There’s a number that quietly runs most platforms: the average request rate. It’s the figure that ends up in capacity spreadsheets, the one autoscaling targets settle around, the one everyone feels comfortable with. It’s also the wrong number to design for.
The traffic that hurts you isn’t the average. It’s the launch, the promotion, the match kicking off, the moment everyone arrives at once. Those are the minutes your business actually depends on — and they look nothing like a Tuesday afternoon.
If your system only works at the average, it doesn’t work. It just hasn’t been tested yet.
Start from the peak, work backwards
We size systems from the worst plausible minute, not the typical one. That means answering a few uncomfortable questions early:
- What’s the largest concurrent audience we can realistically expect in the next 12 months?
- How fast does it arrive — a smooth ramp, or a wall of traffic in 30 seconds?
- Which single component sees the sharpest multiplier when that happens?
The last question is the important one. Load is never uniform. A 5x jump in active users can be a 20x jump on the one endpoint that fans out to everyone, and a 50x jump on the database row everybody reads. The spike concentrates.

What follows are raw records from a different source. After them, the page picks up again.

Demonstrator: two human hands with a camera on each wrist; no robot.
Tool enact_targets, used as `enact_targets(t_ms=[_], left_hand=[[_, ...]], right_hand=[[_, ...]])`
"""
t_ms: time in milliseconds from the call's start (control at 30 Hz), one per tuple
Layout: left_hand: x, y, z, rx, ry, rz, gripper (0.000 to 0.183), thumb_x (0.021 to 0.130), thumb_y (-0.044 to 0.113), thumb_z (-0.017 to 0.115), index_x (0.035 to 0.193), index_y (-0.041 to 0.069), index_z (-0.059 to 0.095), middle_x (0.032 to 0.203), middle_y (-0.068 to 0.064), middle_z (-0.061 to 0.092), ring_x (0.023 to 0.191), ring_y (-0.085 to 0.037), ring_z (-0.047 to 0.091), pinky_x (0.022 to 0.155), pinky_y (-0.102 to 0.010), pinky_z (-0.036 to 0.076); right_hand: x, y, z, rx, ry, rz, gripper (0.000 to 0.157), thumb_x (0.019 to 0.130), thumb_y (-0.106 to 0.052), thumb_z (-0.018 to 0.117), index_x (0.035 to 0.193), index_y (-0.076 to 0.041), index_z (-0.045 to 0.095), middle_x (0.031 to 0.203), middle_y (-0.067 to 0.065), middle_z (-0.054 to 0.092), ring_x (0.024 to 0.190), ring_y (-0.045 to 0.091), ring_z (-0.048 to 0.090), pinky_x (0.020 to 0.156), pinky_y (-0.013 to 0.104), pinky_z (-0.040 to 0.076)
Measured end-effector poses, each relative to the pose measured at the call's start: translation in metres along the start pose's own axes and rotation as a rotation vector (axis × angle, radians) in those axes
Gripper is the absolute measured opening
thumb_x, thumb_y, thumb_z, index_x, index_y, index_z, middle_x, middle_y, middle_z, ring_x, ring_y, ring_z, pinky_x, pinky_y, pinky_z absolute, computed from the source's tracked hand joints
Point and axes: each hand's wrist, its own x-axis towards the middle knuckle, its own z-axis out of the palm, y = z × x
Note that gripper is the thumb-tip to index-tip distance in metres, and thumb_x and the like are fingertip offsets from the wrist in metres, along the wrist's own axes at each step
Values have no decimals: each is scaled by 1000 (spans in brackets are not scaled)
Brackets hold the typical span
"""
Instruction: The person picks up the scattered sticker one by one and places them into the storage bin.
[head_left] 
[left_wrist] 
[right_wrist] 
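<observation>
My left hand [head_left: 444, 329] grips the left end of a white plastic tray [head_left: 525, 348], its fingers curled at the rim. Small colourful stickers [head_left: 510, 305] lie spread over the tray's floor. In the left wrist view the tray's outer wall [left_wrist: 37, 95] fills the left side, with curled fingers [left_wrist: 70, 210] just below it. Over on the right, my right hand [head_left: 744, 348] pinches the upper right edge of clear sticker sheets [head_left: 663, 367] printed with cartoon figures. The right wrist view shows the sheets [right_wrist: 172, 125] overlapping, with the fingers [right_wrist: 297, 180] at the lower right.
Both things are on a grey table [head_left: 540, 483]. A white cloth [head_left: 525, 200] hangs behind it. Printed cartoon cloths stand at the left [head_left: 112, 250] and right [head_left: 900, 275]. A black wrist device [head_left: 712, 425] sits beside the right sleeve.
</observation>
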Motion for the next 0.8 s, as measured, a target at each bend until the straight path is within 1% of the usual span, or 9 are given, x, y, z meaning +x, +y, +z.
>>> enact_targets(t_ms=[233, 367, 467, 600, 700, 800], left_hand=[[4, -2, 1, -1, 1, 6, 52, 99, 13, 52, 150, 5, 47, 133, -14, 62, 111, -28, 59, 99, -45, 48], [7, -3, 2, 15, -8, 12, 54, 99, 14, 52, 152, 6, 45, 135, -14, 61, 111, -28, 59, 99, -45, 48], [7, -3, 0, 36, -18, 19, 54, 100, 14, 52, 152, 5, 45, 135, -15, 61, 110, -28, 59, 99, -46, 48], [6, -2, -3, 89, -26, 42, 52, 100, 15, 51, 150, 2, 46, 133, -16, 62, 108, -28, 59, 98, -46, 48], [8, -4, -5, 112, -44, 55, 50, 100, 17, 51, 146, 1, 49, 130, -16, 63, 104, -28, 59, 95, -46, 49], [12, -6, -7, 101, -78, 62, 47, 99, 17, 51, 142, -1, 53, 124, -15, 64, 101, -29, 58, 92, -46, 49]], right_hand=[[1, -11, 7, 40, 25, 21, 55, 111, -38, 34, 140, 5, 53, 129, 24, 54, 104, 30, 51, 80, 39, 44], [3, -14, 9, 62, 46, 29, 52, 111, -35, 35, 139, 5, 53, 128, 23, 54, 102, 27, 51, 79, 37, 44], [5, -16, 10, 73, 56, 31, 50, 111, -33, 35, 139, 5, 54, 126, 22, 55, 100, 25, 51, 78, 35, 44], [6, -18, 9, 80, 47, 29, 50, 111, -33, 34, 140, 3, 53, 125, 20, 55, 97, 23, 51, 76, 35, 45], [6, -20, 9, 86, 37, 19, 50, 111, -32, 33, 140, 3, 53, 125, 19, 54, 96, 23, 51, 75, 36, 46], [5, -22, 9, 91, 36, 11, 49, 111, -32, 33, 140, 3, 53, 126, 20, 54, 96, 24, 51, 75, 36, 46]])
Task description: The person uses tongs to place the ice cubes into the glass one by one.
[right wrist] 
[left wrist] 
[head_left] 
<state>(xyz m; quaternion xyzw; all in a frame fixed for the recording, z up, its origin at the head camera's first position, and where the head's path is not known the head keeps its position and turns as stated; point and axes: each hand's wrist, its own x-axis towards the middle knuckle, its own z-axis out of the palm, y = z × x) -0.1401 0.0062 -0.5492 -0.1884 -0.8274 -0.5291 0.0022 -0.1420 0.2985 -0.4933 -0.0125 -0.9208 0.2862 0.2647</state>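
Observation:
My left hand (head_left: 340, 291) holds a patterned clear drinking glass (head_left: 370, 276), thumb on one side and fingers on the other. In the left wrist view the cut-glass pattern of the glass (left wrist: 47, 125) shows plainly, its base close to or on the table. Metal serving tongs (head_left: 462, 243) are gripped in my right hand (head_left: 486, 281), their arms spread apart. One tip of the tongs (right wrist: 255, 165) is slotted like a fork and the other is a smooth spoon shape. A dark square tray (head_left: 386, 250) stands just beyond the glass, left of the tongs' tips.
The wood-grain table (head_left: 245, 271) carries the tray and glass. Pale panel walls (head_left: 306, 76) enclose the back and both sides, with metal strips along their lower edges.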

Capacity planning that treats the system as one big average misses exactly where it will break.
Make headroom a number, not a feeling
“We have plenty of headroom” is not a plan. We turn it into a measured budget:
- Load test to failure, not to target. You don’t know your ceiling until you’ve hit it on purpose, in a controlled environment, before the market does.
- Express capacity as a multiple of current peak — “we hold 10x today’s busiest minute” — so it stays meaningful as traffic grows.
- Re-measure after every significant change. Headroom decays. A new feature, a heavier query, an extra synchronous call, and yesterday’s 10x is today’s 4x.
Absorb, shed, degrade — in that order
When the spike exceeds even your planned headroom (and one day it will), the system should fail in a designed sequence rather than falling over:
- Absorb with elasticity — stateless services and horizontal autoscaling that add capacity faster than traffic climbs.
- Shed the non-essential — rate limit, queue, and drop low-value work to protect the critical path.
- Degrade gracefully — serve a slightly staler cache, defer a non-urgent write, show a lighter page. A degraded experience beats an outage every time.
The platforms that survive their big day aren’t the ones that never hit a limit. They’re the ones that hit it gently.
Rehearse before it’s real
The last piece is cultural. We run game days — deliberate, scheduled exercises where we drive synthetic load at production-like systems and watch what bends. The goal isn’t to pass. It’s to find the surprise while it’s cheap: the connection pool that saturates, the retry storm that amplifies a blip into an outage, the dashboard that goes blind at exactly the wrong moment.
By the time the real spike arrives, it should feel familiar. That’s the whole point of engineering for the moment that breaks other systems: when it comes, it’s just another rehearsal you’ve already run.